There was silence behind; then the man spoke.
"How many goats did you take?"
"One."
"This is too much."
"I know. It's what we have. It's yours."
The man in front of Rowan was signaling
again, this time to Rowan's right.
"Someone's coming," Rowan said. "They're
going to close us off."
Bel said to the warrior, "We'd like to meet
your seyoh."
"Where's your tribe?"
"We have no tribe. We're traveling. Perhaps
we can travel with you."
He made a negative sound, then amended,
reluctantly, "It's not for me to decide. Let's have a look at your
friend."
Bel called to her. "Rowan, set down your
sword and come here."
"Put it down?" She could hardly believe the
order.
"Yes. Do it."
With the greatest reluctance, Rowan set her
weapon down onto the rotted stubble, finding she had to clench her
empty hands into fists to keep them from clutching for it
again.
Bel and the stranger were five feet apart,
Bel standing with the blatant ease that told Rowan she was ready
for instant action; the man studied Rowan with a mild-mannered calm
that she recognized as his version of the same preparedness.
"This is Rowan," Bel said. "She only has one
name. And I'm Bel, Margasdotter, Chanly."
The names were volunteered, and the warrior
was under no obligation to offer his own. His bright black gaze
puzzled over the steerswoman. "You have no family?" He was holding
the handleless knife blade that Bel had offered him, one of eight
that Bel and Rowan carried as trade items.
The steerswoman found herself reluctant to
speak more than was necessary. "I have family."
"She's from the Inner Lands," Bel
supplied.
"You're a long way from your farm." He turned
the blade over in his hands, enjoying its gleam, its balance.
"I'm not a farmer, I'm a steerswoman."
He shook his head; the word was meaningless
to him. "Warrior, at nine by you," he said then.
Rowan spun left and saw an Outskirter,
clearly visible, perfectly recognizable in a bold piebald cloak.
The person was signaling. Bel put a reassuring hand on Rowan's
shoulder. Rowan turned back. "We're surrounded."

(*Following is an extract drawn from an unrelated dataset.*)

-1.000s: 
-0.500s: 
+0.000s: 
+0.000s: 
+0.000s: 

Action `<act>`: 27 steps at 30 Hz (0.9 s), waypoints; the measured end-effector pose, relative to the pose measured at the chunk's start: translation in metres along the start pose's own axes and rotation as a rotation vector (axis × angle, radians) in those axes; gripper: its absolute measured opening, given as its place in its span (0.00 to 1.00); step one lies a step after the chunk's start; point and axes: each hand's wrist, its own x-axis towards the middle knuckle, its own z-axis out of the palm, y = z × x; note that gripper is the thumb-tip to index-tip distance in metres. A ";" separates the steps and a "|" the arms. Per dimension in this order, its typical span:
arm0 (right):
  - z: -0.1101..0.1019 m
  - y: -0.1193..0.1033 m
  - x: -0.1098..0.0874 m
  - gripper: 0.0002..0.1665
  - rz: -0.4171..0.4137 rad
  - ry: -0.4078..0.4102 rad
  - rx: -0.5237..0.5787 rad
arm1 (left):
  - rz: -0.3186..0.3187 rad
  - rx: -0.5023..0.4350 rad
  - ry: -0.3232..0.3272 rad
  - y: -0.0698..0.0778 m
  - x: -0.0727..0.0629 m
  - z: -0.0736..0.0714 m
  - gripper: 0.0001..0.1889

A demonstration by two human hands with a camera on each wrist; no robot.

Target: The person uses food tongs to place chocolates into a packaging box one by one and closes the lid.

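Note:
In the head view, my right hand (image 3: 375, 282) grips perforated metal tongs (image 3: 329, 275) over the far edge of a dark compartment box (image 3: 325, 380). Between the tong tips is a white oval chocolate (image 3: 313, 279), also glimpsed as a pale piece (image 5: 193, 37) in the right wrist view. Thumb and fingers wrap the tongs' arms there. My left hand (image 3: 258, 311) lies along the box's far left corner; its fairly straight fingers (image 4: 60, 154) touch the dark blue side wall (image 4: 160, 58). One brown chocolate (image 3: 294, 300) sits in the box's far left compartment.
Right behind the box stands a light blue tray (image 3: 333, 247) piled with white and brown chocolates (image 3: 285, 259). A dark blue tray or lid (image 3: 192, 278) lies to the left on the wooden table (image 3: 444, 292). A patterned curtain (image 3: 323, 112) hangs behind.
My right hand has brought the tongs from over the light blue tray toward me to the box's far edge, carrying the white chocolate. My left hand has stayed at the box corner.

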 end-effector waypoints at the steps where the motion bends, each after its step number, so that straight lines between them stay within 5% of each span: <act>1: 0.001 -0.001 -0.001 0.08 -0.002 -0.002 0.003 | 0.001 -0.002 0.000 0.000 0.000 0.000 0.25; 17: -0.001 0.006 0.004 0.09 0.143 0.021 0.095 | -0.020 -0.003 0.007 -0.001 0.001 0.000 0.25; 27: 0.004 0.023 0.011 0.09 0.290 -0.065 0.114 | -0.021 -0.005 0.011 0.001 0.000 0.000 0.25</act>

"Yes." Bel spoke to the man. "What's your
answer?"
He studied the women. His hair was shaggy
black to his shoulders, his beard unevenly trimmed, his face a
sunburned brown with black chips of eyes. Rowan saw that his sword
was now sheathed.
He slipped the knife blade into his
waistband, then abruptly stepped back and gestured widely to his
comrades. Rowan startled at the suddenness, wondered what he was
saying. A finger of sunlight broke through the clouds, and
indicated a gully past the warrior, as if it had tried to find the
trio, and missed. It vanished, and a light rain began.

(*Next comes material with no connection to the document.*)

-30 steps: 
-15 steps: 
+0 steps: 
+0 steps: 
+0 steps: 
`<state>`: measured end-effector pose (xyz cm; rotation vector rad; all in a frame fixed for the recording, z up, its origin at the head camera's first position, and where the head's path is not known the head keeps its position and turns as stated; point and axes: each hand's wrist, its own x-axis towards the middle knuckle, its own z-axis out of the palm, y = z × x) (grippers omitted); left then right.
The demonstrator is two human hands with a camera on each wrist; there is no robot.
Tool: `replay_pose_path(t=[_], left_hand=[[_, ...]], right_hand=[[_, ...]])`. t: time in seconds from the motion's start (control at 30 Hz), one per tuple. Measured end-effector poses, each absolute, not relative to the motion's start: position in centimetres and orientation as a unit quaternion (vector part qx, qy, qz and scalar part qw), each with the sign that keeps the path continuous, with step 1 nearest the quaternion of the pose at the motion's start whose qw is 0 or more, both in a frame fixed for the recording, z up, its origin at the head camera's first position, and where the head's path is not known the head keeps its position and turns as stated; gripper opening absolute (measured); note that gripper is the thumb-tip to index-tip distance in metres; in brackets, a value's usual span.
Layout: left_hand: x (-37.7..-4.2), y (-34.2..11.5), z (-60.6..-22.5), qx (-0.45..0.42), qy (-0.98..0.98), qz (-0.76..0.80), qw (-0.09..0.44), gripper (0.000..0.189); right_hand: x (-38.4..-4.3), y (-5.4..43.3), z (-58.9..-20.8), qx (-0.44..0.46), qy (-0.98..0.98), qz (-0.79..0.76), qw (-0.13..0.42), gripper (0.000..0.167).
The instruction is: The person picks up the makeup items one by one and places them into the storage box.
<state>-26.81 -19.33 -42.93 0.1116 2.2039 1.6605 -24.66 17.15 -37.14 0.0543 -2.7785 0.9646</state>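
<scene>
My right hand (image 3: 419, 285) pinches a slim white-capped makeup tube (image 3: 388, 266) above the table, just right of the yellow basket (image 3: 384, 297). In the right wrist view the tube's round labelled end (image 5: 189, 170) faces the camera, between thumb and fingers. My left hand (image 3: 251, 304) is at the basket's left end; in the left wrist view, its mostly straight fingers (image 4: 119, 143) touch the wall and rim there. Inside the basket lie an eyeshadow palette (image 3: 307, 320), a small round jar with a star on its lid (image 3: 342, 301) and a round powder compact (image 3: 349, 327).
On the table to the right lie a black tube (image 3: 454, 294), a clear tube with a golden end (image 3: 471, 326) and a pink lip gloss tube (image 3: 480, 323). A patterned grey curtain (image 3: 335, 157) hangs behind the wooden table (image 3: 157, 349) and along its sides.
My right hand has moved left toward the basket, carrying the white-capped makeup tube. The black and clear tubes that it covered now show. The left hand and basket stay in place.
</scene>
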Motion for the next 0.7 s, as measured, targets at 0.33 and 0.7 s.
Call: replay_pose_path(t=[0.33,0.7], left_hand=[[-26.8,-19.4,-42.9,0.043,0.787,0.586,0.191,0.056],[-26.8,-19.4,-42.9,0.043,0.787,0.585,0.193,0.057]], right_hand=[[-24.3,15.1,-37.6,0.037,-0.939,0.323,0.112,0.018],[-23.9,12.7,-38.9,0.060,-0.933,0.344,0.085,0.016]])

"Get your weapons. It's a long walk to
camp."
Bel slapped Rowan's shoulder with a delighted
"Ha!" They retrieved the swords, and when she held her weapon again
the steerswoman felt a shade more proper, more fit. They were still
surrounded.
"Are we accepted?" Rowan asked. She wiped the
blade on her sleeve, made to sheathe it, but discovered that her
hand and arm did not want her to do so.
"Not yet. But we have a chance to explain our
case. If we can convince them we're not enemies, they might take us
in."
"We don't know that they're going in our
direction."
"Yes, we do." Bel shouldered her pack. "There
isn't any grass left to the west. They've been there. They have to
go east, or at least easterly." She turned to the man, who had
approached again and was waiting for them. "Can we make camp by
nightfall?"
He scanned the flat, sprinkling sky,
calculating. Sudden as buckets, the downpour recommenced, and the
distances closed in and vanished into rattling, roaring gray. Rowan
hastily sheathed her sword and drew up her hood.